A tad paradoxical perhaps. But the reality is that in all honesty, personalisation isn’t that much of a bonus to how you appear to an agency. And why should it? In theory, yes, agencies want you to show personal interest in their company. Commitment. Invested time. But you don’t have that time. You have too much to do. You can’t just apply to one agency, you have to apply to every agency you can find. Because you can’t put all your career eggs in one agency basket- or even ten, or even a hundred.

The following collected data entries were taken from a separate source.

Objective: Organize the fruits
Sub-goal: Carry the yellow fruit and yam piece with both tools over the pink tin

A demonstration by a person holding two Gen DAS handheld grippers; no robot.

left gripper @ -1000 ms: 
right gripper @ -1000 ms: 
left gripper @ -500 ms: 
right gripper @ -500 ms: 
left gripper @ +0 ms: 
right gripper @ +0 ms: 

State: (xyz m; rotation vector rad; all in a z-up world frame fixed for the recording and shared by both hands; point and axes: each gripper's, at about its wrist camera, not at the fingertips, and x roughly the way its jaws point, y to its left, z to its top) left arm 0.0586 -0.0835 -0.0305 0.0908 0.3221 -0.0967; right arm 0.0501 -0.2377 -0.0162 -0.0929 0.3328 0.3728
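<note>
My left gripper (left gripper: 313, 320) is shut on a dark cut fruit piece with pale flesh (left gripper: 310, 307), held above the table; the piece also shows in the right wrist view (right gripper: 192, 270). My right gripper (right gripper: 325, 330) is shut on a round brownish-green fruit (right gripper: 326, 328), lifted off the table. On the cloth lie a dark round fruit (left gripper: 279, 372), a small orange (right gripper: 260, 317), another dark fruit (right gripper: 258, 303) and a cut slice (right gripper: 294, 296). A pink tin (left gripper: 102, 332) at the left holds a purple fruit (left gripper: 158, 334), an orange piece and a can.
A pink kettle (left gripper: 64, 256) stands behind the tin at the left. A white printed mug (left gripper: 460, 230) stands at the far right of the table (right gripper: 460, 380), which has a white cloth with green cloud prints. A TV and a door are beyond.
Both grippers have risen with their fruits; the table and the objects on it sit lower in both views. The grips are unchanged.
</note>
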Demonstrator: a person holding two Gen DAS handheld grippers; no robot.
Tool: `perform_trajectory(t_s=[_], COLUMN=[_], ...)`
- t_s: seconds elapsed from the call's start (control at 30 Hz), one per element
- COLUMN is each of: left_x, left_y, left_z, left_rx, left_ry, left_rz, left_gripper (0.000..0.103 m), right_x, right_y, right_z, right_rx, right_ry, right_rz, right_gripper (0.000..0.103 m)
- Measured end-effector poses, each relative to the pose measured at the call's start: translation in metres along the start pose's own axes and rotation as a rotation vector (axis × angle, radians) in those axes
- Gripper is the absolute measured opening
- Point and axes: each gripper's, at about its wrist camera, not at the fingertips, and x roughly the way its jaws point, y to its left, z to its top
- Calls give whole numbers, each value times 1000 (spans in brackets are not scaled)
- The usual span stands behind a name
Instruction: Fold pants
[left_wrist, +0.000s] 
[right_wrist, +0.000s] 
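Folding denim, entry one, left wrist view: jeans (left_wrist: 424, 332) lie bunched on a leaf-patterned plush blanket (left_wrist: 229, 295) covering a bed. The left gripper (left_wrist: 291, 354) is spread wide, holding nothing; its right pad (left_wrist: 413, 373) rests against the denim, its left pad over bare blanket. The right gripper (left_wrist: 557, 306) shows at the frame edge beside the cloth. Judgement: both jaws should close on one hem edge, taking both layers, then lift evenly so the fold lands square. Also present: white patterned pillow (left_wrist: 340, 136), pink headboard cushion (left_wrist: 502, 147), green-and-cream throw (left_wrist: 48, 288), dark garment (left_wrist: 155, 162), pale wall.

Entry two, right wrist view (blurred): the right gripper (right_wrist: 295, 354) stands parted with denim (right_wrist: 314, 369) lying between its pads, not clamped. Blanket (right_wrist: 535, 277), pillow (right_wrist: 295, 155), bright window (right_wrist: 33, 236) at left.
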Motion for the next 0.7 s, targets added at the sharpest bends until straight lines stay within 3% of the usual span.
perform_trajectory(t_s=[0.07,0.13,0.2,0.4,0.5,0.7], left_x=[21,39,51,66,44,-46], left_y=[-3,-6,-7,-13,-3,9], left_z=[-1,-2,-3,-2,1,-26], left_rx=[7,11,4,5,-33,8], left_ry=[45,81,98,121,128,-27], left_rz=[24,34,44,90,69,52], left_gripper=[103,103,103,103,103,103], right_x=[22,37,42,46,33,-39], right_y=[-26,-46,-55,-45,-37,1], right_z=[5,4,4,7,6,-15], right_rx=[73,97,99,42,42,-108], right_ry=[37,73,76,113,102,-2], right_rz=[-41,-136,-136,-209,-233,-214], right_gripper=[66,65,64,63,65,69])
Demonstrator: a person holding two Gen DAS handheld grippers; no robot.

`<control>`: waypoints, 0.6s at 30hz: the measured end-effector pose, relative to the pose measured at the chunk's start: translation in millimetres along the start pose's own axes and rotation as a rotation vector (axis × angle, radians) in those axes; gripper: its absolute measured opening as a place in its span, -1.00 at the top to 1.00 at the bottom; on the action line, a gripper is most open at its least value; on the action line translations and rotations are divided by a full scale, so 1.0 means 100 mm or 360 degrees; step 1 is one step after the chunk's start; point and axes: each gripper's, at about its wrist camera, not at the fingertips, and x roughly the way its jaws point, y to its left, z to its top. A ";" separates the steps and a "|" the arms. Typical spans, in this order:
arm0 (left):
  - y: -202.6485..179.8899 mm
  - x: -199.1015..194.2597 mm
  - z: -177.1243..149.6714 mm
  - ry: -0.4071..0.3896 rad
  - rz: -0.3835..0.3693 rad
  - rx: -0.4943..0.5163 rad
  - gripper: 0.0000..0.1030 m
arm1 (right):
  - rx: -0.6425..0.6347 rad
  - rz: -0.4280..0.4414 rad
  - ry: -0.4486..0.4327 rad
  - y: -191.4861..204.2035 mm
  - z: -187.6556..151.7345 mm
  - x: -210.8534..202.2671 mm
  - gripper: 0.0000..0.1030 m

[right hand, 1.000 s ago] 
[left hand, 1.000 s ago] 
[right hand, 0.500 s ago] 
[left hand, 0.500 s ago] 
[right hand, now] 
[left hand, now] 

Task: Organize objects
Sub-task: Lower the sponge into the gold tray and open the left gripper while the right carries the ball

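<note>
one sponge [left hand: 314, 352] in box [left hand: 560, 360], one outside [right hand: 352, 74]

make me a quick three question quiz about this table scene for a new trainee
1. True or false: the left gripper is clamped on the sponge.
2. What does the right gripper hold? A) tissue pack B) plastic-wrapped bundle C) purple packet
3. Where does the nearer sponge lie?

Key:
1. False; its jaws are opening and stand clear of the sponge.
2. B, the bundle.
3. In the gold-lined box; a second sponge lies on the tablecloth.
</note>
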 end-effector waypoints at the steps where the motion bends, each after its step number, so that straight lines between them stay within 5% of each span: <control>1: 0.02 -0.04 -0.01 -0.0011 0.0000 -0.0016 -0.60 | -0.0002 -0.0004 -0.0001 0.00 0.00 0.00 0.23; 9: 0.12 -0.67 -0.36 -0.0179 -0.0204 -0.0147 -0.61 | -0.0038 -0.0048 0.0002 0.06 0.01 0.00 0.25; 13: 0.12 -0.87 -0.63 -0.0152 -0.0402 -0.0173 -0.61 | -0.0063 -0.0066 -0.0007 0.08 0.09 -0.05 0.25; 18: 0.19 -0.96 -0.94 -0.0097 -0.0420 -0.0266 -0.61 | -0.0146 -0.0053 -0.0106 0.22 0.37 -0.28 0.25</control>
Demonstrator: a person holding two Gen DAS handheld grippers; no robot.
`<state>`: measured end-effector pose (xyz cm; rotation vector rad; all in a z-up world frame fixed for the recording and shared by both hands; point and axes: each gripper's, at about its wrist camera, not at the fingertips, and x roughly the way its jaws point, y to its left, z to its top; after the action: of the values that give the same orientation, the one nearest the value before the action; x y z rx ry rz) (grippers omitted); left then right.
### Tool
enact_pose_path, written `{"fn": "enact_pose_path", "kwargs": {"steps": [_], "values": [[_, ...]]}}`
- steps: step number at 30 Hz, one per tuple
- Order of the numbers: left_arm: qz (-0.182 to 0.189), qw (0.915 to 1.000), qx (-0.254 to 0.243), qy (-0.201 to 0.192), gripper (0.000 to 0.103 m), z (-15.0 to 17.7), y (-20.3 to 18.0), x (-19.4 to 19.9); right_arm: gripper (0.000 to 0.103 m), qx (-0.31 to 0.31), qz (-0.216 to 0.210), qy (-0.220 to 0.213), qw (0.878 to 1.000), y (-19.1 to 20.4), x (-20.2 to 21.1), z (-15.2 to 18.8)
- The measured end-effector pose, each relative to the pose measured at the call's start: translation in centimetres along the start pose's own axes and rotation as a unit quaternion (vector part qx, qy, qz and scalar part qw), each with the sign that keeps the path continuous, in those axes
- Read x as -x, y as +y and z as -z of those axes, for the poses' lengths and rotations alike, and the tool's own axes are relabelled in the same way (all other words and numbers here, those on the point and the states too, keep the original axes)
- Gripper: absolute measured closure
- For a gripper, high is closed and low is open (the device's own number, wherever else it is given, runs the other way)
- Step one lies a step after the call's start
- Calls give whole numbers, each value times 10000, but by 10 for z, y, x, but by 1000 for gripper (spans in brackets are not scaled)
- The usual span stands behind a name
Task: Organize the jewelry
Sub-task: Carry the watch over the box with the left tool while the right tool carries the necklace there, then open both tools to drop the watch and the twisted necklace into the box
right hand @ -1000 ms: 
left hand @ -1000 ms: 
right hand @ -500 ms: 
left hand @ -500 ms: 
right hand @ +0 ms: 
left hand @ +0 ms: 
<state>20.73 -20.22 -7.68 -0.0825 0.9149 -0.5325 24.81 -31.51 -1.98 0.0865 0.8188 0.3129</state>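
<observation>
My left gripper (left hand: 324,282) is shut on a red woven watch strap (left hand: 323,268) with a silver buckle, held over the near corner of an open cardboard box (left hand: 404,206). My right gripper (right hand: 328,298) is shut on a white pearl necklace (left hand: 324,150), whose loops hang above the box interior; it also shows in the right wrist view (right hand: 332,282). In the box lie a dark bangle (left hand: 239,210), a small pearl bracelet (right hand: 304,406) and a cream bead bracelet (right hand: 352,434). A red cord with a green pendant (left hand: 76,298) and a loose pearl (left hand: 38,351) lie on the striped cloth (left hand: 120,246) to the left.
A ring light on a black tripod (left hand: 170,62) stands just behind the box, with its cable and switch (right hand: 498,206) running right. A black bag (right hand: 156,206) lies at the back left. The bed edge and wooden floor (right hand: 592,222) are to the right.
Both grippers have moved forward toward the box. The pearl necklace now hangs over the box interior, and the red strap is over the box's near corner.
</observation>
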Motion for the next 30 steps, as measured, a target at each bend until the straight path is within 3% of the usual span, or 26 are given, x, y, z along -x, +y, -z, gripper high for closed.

And in any case, once you have a good cover letter why change it? Too often personalisation to fit a company turns into bending over backwards to seem like what you think that that company is looking for. Not only is that dishonest, and bad practice, it’s also very unlikely to work. Even if you get past the cover letter, you’ll be found out at the interview. And even if you get past that you’ll be found out when you start working there.

And yes, there is no such thing as bad experience. But given the variety of agencies and opportunities out there you might as well make yourself attractive to the ones that would genuinely suit you.

So what does that mean? It means making a cover letter that is the best version of you. Sell yourself, certainly. But sell your real self. Don’t mess things around and pretend to be someone you’re not. Make it interesting. If you think you’re funny, make it funny. If you consider a specific skill or trait to be important to you, make it part of your story. The agencies that see your cover letter and think that you’re the one for them - they’re the ones who have gotten what you offer and recognised it. The ones who read what you have to say and recoil in horror - well, I guarantee you, you never wanted to work for them in the first place.

In a sense it’s a question of putting yourself first. It’s easy to think when you’re starting out that you have to take every chance you can. It’s a tough economy. You’re nothing special. And certainly, junior ad people are not a rare commodity right now. But you can do well. You owe it to yourself to fight for what you want.

And that means writing a cover letter for yourself. Not for an agency. Not for what you think a future employer wants. But for what you want for yourself.